Only the lines running from the line with "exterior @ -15" to the end of the listing below should be copied, exactly, without pictures.

*** Block opens ***

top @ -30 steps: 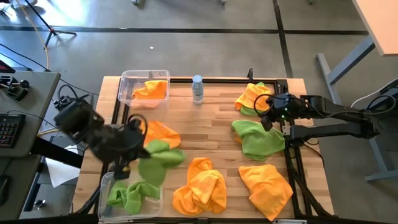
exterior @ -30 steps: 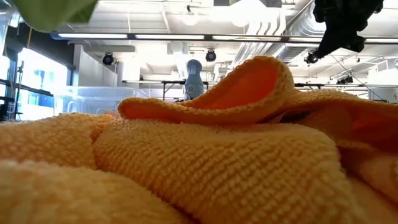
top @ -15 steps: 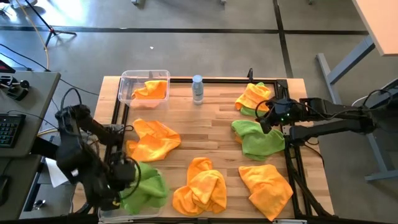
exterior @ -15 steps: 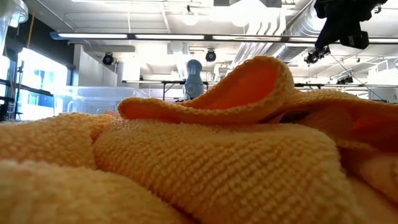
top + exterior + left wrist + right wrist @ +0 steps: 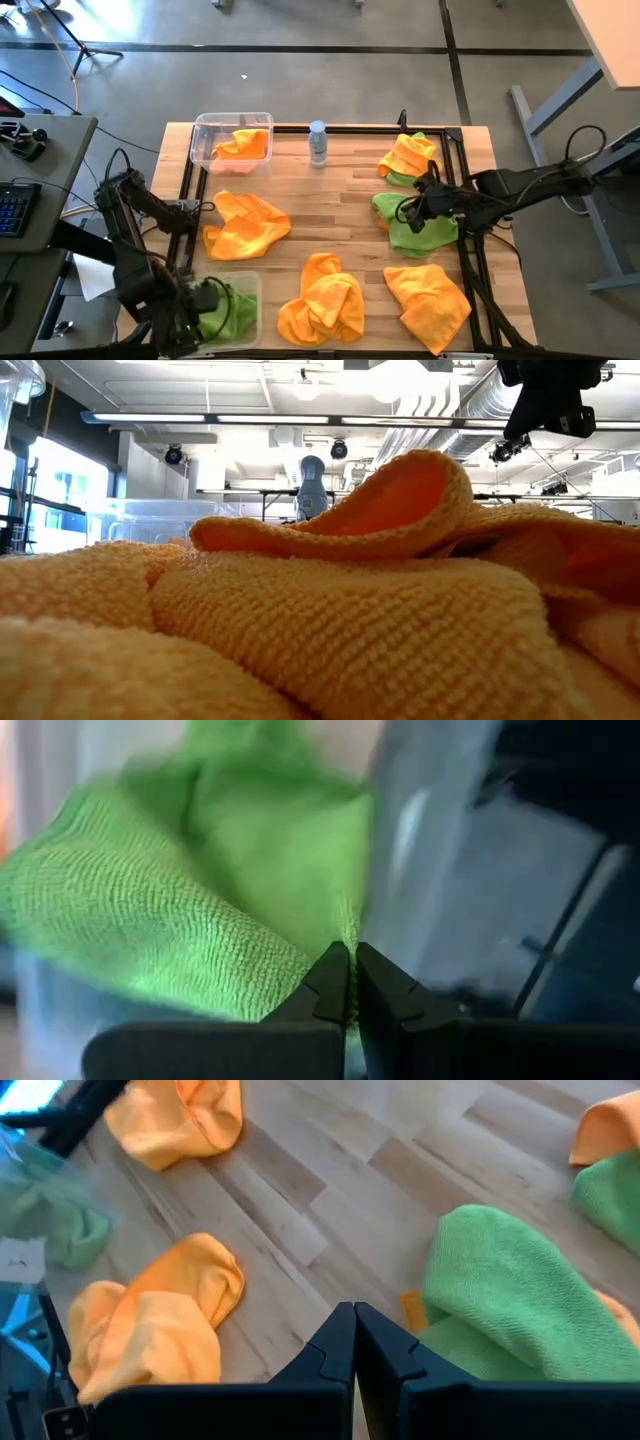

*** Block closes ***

• **Completed task**:
exterior @ -15 steps: 
top + exterior + left wrist + right wrist @ +0 steps: 

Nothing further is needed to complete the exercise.